- _Task to carry out_
The expected output is the data itself, duplicated in full.

- _Information shown_
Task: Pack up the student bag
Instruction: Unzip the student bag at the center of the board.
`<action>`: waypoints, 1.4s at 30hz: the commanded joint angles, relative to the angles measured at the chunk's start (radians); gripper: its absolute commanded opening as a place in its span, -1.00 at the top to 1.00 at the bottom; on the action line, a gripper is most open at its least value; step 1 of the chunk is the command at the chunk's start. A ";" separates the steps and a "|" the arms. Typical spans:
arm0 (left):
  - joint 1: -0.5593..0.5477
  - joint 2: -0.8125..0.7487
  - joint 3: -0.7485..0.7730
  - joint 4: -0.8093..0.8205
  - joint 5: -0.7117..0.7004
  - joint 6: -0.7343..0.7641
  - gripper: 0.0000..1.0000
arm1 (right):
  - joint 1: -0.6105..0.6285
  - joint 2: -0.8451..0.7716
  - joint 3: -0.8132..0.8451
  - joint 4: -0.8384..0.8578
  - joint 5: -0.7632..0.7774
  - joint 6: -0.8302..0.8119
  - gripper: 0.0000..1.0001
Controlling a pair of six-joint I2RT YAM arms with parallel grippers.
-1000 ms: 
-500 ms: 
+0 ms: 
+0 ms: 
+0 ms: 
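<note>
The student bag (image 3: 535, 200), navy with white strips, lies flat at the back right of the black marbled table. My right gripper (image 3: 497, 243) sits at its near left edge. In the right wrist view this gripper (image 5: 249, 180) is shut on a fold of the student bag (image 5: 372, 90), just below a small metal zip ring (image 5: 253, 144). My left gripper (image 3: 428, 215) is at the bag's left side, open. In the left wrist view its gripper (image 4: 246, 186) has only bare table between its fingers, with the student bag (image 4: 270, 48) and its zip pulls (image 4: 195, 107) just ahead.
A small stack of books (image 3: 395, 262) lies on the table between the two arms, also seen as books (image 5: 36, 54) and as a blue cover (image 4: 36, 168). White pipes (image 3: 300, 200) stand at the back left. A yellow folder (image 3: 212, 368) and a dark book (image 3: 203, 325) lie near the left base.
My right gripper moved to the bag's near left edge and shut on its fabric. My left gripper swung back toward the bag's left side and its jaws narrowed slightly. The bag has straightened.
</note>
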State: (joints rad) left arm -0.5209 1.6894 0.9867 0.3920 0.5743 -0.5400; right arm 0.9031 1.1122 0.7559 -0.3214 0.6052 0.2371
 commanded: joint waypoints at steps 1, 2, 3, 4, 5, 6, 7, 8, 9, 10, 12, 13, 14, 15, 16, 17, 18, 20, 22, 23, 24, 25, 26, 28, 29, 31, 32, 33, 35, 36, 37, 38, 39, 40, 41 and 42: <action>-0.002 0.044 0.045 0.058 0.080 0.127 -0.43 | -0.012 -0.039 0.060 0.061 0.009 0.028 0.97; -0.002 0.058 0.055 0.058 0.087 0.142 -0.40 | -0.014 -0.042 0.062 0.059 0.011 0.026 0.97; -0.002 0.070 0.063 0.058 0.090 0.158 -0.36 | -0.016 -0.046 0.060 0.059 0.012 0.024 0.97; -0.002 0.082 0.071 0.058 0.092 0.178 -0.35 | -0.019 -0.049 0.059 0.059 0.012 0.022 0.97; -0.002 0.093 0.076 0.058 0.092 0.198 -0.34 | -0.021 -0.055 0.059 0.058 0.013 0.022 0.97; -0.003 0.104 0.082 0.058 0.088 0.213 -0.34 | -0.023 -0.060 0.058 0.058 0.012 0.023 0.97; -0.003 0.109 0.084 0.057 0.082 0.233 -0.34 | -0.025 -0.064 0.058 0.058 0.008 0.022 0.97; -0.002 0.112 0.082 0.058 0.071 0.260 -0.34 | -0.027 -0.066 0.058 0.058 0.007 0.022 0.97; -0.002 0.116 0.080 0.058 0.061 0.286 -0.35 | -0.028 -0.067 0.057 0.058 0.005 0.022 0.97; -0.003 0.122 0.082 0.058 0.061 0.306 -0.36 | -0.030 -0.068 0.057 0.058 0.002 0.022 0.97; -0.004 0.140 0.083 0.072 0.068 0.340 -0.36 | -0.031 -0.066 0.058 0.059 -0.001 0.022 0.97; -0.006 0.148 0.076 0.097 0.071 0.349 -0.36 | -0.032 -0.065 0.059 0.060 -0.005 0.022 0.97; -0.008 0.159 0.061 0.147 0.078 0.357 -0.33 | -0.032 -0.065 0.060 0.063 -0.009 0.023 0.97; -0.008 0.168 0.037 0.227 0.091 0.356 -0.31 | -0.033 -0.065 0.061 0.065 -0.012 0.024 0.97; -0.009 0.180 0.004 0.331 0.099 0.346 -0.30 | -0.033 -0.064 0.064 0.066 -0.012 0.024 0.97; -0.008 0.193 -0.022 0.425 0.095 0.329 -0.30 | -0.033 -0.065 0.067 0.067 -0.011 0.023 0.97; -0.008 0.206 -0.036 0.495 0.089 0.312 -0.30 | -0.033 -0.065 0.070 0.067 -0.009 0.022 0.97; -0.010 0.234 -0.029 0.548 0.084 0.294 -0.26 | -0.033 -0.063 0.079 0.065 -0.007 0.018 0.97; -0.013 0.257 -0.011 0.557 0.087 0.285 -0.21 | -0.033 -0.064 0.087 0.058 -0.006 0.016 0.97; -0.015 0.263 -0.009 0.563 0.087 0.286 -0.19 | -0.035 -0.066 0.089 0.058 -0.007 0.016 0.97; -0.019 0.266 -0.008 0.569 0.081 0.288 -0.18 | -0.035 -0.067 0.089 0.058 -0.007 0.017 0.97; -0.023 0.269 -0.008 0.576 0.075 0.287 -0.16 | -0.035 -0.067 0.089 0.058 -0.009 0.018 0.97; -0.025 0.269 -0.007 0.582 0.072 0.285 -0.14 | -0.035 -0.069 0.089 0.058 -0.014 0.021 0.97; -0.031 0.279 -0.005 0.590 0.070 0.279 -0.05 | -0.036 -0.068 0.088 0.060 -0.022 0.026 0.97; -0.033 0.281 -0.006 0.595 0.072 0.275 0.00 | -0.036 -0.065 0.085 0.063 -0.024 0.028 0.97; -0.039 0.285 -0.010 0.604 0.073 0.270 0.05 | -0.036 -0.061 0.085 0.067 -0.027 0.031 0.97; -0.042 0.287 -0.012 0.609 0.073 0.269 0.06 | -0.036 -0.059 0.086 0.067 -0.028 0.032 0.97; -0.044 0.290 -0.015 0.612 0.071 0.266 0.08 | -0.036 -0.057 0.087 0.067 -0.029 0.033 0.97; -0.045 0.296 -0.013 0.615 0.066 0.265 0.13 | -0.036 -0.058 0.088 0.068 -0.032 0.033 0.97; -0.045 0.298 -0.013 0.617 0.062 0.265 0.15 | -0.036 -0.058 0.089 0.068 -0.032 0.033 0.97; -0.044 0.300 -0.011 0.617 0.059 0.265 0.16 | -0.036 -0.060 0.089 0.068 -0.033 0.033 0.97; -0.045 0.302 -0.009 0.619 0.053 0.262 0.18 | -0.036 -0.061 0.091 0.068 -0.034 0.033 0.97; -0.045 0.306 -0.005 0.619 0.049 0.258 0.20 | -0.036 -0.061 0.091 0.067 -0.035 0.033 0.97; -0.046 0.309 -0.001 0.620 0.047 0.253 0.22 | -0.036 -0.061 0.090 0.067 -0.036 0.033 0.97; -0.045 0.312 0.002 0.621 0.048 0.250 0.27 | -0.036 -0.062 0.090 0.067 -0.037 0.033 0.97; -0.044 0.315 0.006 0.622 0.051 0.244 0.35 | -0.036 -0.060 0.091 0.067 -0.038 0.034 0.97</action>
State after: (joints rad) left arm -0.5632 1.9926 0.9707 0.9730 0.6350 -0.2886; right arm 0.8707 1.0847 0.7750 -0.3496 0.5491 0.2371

- _Finished task_
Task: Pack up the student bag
Instruction: Unzip the student bag at the center of the board.
`<action>`: waypoints, 1.4s at 30hz: the commanded joint angles, relative to the angles measured at the chunk's start (radians); gripper: its absolute commanded opening as a place in its span, -1.00 at the top to 1.00 at the bottom; on the action line, a gripper is most open at its least value; step 1 of the chunk is the command at the chunk's start. A ";" separates the steps and a "|" the arms. Typical spans:
arm0 (left):
  - joint 1: -0.5593..0.5477
  - joint 2: -0.8125..0.7487
  - joint 3: -0.7485..0.7730
  - joint 4: -0.8093..0.8205
  - joint 5: -0.7117..0.7004
  - joint 6: -0.7343..0.7641
  - gripper: 0.0000..1.0000
arm1 (right):
  - joint 1: -0.6105..0.6285
  - joint 2: -0.8451..0.7716
  - joint 3: -0.8132..0.8451
  - joint 4: -0.8384..0.8578
  - joint 5: -0.7632..0.7774
  - joint 6: -0.8302..0.8119
  - gripper: 0.0000..1.0001
Controlling a pair of six-joint I2RT YAM arms with parallel grippers.
-1000 ms: 
-500 ms: 
+0 ms: 
+0 ms: 
+0 ms: 
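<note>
The student bag (image 3: 535, 200), navy with white strips, lies flat at the back right of the black marbled table. My right gripper (image 3: 497, 243) sits at its near left edge. In the right wrist view this gripper (image 5: 249, 180) is shut on a fold of the student bag (image 5: 372, 90), just below a small metal zip ring (image 5: 253, 144). My left gripper (image 3: 428, 215) is at the bag's left side, open. In the left wrist view its gripper (image 4: 246, 186) has only bare table between its fingers, with the student bag (image 4: 270, 48) and its zip pulls (image 4: 195, 107) just ahead.
A small stack of books (image 3: 395, 262) lies on the table between the two arms, also seen as books (image 5: 36, 54) and as a blue cover (image 4: 36, 168). White pipes (image 3: 300, 200) stand at the back left. A yellow folder (image 3: 212, 368) and a dark book (image 3: 203, 325) lie near the left base.
My right gripper moved to the bag's near left edge and shut on its fabric. My left gripper swung back toward the bag's left side and its jaws narrowed slightly. The bag has straightened.
</note>
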State: (joints rad) left arm -0.5209 1.6894 0.9867 0.3920 0.5743 -0.5400; right arm 0.9031 1.1122 0.7559 -0.3214 0.6052 0.2371
 commanded: joint waypoints at steps 1, 2, 3, 4, 5, 6, 7, 8, 9, 10, 12, 13, 14, 15, 16, 17, 18, 20, 22, 23, 24, 25, 26, 28, 29, 31, 32, 33, 35, 36, 37, 38, 39, 40, 41 and 42: <action>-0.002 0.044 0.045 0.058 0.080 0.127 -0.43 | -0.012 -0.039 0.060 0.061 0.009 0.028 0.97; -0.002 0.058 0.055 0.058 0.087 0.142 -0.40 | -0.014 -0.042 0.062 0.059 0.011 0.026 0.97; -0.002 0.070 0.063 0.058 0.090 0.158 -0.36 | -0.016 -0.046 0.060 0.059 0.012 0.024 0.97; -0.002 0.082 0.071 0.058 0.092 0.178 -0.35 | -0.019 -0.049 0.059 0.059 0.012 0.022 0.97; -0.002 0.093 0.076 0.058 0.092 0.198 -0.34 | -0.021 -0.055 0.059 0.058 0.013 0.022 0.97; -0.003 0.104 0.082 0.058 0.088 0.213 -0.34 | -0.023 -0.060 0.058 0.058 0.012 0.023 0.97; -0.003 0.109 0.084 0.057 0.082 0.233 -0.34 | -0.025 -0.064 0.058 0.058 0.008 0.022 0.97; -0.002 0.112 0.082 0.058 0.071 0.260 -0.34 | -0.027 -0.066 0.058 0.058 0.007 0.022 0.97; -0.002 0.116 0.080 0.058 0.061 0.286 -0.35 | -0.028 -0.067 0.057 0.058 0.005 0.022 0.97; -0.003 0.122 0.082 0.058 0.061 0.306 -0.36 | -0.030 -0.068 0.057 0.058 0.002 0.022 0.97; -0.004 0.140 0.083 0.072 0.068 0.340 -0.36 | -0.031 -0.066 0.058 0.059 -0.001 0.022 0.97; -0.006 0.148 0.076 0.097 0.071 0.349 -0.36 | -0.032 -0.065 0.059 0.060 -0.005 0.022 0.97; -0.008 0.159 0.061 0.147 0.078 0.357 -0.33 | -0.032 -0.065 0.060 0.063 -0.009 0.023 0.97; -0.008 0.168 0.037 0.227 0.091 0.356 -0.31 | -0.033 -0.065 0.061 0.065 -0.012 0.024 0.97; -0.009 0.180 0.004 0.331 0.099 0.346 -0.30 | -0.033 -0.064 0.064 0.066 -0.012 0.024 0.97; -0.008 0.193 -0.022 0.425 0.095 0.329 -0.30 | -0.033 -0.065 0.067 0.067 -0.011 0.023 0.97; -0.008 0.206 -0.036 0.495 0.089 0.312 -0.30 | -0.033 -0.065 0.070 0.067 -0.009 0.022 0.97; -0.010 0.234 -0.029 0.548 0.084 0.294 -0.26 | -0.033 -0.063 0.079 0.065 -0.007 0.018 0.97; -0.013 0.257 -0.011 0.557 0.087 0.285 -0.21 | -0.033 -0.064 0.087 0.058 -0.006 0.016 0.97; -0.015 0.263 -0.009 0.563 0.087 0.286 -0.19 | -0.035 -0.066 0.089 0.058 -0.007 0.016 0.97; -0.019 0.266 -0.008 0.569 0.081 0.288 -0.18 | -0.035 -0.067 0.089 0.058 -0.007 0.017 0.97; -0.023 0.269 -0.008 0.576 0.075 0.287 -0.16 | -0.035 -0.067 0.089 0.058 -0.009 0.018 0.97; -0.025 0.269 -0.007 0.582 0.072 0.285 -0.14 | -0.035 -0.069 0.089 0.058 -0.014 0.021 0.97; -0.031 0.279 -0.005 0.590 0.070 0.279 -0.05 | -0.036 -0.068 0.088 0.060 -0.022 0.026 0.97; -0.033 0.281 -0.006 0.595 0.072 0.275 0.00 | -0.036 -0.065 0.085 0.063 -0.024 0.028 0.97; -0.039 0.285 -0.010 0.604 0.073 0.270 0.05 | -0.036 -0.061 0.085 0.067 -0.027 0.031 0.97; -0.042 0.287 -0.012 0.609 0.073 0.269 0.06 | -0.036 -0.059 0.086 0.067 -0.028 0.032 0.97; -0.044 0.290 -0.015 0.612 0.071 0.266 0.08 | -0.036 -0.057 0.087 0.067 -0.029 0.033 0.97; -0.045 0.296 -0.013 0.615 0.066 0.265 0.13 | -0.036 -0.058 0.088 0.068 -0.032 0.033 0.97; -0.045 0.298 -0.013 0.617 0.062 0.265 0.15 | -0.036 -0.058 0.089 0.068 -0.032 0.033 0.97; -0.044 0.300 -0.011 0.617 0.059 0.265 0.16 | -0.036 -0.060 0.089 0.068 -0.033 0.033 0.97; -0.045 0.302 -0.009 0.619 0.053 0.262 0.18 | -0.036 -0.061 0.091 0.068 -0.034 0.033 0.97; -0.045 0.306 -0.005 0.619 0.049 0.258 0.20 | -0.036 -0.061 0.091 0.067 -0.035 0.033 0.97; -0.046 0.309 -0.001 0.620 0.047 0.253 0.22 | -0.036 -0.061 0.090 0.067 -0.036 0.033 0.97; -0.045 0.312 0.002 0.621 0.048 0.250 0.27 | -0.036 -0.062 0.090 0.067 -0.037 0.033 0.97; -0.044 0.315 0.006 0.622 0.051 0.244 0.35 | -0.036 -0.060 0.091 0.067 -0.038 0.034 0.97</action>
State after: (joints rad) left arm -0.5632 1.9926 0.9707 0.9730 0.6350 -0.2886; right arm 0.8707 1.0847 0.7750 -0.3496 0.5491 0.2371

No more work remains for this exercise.